Ideation and Prototyping
After understanding the problem space and some of the psychology behind self-awareness and system 2 thinking, we started ideating on the features that could be implemented onto Twitter to solve this problem. We conducted a crazy 8 session where we spent 8 minutes coming up with 8 ideas each then grouped them based on similarity. In the end, we chose 3 features to focus on in TweetSweet.
I explored and played with different types of mood bars and how they would interact as people type. I wanted colors to change when the emotions are different. Eventually I chose blue and red for the sentiment analysis to represent anger and calmness as you saw in the solution section above.
Next Steps
TweetSweet hypothesizes that our new features will reduce the rate of deleted tweets as a result of lowered tweet regret.
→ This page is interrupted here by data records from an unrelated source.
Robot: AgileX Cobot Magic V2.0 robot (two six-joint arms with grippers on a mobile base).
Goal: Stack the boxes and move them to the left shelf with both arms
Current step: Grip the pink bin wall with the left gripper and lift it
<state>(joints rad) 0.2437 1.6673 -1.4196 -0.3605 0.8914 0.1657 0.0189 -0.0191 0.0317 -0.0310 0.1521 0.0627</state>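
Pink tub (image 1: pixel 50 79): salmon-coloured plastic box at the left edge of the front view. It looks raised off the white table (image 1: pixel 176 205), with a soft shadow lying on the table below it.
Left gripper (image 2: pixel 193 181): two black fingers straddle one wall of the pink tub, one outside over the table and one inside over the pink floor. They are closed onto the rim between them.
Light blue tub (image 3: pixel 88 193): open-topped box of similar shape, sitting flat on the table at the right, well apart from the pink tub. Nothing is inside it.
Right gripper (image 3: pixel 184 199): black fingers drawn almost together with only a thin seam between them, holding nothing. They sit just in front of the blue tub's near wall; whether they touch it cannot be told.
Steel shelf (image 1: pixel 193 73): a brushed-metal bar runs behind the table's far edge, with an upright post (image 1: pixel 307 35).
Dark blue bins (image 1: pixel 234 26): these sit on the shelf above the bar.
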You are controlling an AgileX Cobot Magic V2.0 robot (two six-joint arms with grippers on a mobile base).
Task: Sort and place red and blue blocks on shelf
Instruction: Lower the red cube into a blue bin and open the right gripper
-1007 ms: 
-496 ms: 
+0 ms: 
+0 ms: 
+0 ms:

We plan to test the effectiveness of our features through A/B testing, and we plan to measure users’ perceptions of these new features (including either their enjoyment or annoyance with these features) through open-ended surveys.
A/B Testing
Measuring number of deleted tweets pre/post intervention between groups
Qualitative Survey
Measuring user perceptions of and feelings toward new features.
Reflection
Rehack challenged me to think about technology in a more humane way and how as designers, we can better build interactions with tech products to better serve humanity. My favorite takeaways from this experience are being able to transform psychology concepts into design and learning how to create microinteractions on Figma.